A TypeScript library for interacting with Solarman (IGEN-Tech) v5 based solar inverter data loggers

Readme

solarmanv5

A TypeScript library for interacting with Solarman (IGEN-Tech) v5 based solar inverter data loggers. This is a direct port of the Python pysolarmanv5 library, adapted for Node.js with a JavaScript-flavored API.

It can be used as a library in a Node.js project or installed globally as a CLI tool.

Installation

As a project dependency

npm install solarmanv5
# or
pnpm add solarmanv5
# or
yarn add solarmanv5

As a global CLI tool

npm install -g solarmanv5
# or
pnpm add -g solarmanv5

After installing globally, the solarman command will be available in your terminal.

Requirements

  • Node.js >= 18
  • A Solarman V5 data logging stick connected to your solar inverter on your local network
  • The IP address and serial number of the data logging stick

Finding Your Logger

Use the discover command to find Solarman loggers on your local network:

solarman discover
# IP: 192.168.1.100  MAC: AA:BB:CC:DD:EE:FF  Serial: 1234567890

Or scan a specific broadcast address:

solarman scan 192.168.1.255

CLI Usage

All commands require the logger's IP address (-a) and serial number (-s).

Read holding registers

# Read battery voltage (register 0x0101, scale by 0.1 for volts)
solarman read-holding -a 192.168.1.100 -s 1234567890 -r 257 -q 1

# Read 10 registers starting from 0x0100 (battery SOC, voltage, current, etc.)
solarman read-holding -a 192.168.1.100 -s 1234567890 -r 256 -q 10

Read input registers

solarman read-input -a 192.168.1.100 -s 1234567890 -r 33022 -q 6

Write a single holding register

# Turn on load (register 0x010A = 266, value 1)
solarman write-holding -a 192.168.1.100 -s 1234567890 -r 266 -V 1

Write multiple holding registers

solarman write-multiple -a 192.168.1.100 -s 1234567890 -r 100 --values 1 2 3

Read coils

solarman read-coils -a 192.168.1.100 -s 1234567890 -r 0 -q 8

Scan registers

Sweep a range of holding registers and display all non-zero values.
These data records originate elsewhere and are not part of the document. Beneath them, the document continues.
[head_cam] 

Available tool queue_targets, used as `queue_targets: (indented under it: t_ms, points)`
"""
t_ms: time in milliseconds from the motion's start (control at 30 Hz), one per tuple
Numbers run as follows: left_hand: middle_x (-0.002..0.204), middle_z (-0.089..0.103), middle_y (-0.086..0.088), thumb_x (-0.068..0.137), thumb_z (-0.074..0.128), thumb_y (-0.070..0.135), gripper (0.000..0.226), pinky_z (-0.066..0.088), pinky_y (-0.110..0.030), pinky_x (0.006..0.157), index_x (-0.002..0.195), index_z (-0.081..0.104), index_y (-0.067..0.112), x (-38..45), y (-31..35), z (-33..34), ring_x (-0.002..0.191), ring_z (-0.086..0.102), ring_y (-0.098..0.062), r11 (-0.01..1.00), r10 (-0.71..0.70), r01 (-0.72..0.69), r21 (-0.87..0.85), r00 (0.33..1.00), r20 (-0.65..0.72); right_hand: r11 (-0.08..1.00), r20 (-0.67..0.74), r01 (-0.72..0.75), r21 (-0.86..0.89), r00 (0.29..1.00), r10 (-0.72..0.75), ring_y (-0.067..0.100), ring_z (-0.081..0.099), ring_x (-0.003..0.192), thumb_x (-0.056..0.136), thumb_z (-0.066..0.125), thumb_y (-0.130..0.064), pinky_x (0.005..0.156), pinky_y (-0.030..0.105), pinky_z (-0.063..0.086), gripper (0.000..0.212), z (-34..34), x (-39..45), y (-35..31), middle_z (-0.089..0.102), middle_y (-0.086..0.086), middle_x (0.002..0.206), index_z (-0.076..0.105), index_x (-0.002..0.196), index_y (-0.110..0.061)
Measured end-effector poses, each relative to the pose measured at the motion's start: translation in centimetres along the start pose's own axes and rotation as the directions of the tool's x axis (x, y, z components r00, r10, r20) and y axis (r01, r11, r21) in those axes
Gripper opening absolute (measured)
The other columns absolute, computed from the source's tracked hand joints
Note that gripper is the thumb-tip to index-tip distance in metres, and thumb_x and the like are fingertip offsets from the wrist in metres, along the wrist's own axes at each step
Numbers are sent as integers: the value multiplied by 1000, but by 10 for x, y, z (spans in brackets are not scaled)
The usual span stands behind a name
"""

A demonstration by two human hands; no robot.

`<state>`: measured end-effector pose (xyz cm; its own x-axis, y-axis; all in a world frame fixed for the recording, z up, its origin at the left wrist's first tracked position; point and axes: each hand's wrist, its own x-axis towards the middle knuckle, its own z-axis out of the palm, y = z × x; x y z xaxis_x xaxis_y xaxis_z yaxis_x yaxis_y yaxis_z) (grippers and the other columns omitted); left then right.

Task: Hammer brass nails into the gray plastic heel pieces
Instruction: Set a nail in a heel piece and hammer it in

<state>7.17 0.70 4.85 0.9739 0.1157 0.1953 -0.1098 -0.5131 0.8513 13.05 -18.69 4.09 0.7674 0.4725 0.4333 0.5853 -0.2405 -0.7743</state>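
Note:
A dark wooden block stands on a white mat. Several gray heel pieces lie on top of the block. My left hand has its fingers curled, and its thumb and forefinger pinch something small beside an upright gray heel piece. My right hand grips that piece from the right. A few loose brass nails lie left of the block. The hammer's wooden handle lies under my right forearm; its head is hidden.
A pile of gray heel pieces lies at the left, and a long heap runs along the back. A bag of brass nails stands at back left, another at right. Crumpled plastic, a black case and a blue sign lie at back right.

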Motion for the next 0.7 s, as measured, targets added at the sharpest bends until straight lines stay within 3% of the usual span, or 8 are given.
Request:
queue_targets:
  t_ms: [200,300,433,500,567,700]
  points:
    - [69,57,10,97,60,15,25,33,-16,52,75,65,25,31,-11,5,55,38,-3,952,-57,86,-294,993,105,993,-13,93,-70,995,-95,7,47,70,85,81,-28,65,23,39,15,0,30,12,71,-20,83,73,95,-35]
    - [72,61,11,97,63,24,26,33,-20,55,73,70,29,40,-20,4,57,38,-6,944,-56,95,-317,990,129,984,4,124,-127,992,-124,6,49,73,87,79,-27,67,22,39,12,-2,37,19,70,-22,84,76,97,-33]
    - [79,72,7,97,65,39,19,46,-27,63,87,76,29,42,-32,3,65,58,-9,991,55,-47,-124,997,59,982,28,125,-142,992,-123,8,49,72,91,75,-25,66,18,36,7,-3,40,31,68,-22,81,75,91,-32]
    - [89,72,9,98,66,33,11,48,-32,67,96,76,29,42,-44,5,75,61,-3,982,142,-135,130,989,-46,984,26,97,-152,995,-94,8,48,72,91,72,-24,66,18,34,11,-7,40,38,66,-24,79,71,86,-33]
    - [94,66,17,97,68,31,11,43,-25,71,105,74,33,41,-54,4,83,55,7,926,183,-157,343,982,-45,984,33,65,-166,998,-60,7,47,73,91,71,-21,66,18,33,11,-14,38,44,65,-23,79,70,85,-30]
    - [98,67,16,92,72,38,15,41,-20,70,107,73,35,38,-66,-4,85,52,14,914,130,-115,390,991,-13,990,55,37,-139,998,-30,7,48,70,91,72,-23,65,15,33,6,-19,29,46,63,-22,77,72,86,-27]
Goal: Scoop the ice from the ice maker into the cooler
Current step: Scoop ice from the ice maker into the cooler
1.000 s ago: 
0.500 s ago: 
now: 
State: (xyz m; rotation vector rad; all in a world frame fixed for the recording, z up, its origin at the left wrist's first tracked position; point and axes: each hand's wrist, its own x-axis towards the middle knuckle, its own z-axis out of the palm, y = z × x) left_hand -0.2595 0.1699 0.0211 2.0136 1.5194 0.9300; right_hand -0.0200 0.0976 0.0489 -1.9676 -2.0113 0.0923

Useful for discovering which registers your inverter uses:

# Scan the standard controller data range
solarman register-scan -a 192.168.1.100 -s 1234567890 --start 0x0100 --end 0x0130

# Scan with all values shown (including zeros)
solarman register-scan -a 192.168.1.100 -s 1234567890 --start 0x0100 --end 0x0130 --all

# Scan a wider range with longer delay between requests
solarman register-scan -a 192.168.1.100 -s 1234567890 --start 0x0200 --end 0x0240 --delay 2000

Decode a V5 frame

Parse and inspect raw Solarman V5 protocol frames:

solarman decode a5 17 00 10 45 bb 00 b2 6e 3c 6a 02 00 00 00 00 00 00 00 00 00 00 00 00 00 00 01 03 00 03 00 05 75 c9 39 15

Common options

| Option | Description | Default | |--------|-------------|---------| | -a, --address <ip> | IP address of the data logging stick | required | | -s, --serial <number> | Serial number of the data logging stick | required | | -p, --port <number> | TCP port | 8899 | | -m, --mb-slave-id <number> | Modbus slave ID | 1 | | -t, --timeout <number> | Socket timeout in seconds | 60 | | -v, --verbose | Enable verbose/debug logging | false |

Library Usage

Basic example

import { SolarmanV5 } from "solarmanv5";

const modbus = new SolarmanV5("192.168.1.100", 1234567890, {
  port: 8899,
  mbSlaveId: 1,
  verbose: false,
});

await modbus.connect();

// Read battery SOC, voltage, current (registers 0x0100-0x0102)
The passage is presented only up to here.